EXERCISE DESCRIPTION:
Whenever the word "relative" appears in a line of the listing, copy that line.

——

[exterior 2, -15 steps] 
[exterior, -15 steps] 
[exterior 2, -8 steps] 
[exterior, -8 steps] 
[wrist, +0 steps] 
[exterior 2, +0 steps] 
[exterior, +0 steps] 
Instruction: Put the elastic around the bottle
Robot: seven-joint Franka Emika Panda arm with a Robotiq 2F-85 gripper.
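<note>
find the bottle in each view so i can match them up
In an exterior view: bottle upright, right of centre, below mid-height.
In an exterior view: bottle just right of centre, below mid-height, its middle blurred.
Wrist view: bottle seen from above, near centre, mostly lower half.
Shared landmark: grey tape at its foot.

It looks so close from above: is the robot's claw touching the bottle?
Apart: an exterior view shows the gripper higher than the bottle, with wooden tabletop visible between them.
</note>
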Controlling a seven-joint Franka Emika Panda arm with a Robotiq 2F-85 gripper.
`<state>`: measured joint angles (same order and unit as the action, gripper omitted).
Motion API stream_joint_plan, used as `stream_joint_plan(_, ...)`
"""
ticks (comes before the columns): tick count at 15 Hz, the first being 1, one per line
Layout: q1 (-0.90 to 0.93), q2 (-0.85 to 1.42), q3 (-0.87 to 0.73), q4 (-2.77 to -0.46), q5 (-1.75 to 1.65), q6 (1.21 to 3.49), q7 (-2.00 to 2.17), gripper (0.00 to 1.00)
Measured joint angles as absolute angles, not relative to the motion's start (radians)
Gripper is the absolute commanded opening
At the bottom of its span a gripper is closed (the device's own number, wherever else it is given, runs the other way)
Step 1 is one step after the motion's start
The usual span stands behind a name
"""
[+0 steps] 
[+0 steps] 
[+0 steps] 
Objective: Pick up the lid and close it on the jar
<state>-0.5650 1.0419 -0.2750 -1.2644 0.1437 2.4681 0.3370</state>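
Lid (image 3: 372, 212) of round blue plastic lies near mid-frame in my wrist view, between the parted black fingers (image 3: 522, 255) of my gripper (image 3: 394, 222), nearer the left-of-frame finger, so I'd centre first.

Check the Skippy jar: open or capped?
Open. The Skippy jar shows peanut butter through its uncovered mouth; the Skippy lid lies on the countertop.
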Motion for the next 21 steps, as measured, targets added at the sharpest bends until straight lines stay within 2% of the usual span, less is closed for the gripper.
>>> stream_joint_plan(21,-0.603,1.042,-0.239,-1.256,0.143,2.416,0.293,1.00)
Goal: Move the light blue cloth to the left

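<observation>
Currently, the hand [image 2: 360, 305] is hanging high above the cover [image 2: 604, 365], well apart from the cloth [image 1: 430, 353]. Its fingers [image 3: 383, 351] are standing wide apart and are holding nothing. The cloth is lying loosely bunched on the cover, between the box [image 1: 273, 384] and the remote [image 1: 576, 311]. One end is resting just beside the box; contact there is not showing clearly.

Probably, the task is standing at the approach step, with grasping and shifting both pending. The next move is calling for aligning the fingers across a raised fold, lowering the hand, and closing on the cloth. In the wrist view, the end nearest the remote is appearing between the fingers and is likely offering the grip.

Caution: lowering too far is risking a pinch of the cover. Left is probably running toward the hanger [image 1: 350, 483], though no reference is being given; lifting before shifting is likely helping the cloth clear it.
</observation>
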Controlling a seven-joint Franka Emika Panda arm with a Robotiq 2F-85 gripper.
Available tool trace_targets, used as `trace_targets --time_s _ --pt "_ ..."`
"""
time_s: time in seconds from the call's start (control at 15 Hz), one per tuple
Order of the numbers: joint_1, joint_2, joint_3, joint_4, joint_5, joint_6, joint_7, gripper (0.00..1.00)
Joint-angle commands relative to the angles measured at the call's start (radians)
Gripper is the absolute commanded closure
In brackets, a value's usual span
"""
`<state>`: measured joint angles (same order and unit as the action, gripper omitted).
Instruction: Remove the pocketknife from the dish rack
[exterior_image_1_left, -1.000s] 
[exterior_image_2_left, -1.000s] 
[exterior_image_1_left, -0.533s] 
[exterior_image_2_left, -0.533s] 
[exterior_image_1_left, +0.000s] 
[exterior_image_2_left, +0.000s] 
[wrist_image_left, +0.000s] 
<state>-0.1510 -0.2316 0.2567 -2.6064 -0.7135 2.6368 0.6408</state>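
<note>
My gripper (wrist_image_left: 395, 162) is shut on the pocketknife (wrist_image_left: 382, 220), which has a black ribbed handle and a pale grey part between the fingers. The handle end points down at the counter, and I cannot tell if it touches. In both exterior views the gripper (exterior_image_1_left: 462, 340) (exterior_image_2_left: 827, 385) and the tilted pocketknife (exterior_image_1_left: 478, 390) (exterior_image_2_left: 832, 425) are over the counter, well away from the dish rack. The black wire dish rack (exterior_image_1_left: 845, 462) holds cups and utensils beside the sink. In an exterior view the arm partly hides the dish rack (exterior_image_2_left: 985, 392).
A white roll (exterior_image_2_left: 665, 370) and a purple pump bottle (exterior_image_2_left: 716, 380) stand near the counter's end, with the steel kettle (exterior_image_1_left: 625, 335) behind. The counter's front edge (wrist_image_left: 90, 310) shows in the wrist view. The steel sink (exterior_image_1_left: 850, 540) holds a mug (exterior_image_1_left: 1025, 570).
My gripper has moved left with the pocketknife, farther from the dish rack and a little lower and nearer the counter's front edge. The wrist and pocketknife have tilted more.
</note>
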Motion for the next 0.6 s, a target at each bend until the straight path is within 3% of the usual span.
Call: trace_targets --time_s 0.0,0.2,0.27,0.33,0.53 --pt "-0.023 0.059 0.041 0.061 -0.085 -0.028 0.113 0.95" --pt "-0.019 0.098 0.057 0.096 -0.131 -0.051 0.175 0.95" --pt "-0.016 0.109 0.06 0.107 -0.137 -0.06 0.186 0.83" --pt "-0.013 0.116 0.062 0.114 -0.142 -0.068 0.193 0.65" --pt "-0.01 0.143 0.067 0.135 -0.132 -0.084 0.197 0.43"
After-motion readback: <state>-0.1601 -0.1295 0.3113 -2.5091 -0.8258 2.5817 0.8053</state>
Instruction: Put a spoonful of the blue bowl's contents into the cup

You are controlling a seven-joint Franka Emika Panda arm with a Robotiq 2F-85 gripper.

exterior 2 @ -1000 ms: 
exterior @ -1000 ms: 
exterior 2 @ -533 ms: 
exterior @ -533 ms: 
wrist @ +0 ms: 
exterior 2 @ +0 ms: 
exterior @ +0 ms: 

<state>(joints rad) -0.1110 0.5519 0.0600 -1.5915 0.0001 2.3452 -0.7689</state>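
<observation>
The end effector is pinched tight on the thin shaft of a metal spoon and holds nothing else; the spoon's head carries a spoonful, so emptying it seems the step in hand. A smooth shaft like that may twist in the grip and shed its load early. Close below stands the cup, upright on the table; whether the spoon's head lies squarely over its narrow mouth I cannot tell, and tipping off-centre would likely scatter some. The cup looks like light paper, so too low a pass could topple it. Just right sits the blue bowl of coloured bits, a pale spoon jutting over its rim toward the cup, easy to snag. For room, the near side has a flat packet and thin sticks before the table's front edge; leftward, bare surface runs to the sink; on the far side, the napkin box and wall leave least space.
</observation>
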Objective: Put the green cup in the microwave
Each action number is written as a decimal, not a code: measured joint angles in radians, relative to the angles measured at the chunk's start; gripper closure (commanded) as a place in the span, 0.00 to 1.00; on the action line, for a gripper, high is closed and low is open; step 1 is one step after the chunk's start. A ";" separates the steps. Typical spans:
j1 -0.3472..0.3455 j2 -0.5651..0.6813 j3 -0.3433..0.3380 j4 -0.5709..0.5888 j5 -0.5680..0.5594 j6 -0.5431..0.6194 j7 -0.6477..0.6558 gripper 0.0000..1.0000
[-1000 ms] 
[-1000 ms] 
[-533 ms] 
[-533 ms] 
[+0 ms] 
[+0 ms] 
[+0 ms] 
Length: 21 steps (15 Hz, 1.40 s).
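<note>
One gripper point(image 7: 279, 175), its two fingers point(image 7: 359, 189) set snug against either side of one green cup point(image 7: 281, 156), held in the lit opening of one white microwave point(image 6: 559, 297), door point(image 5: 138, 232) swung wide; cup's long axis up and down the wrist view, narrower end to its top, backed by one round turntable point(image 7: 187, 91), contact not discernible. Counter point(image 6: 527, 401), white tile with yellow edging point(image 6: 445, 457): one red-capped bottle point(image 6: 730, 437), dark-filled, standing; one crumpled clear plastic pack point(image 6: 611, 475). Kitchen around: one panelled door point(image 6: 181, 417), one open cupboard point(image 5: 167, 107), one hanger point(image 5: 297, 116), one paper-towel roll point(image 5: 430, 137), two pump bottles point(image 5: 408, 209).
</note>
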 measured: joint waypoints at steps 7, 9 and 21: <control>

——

SOLUTION:
Measured joint angles as absolute angles, not relative to the motion's start (radians)
Joint-angle commands relative to the angles measured at the call's start (radians)
Each action number is written as a decimal, not a code: measured joint angles in radians, relative to the angles measured at the chunk's start; gripper closure (commanded) as a place in the span, 0.00 to 1.00; on the action line, for a gripper, high is closed and low is open; step 1 is one step after the chunk's start. A ";" separates the steps. Typical spans:

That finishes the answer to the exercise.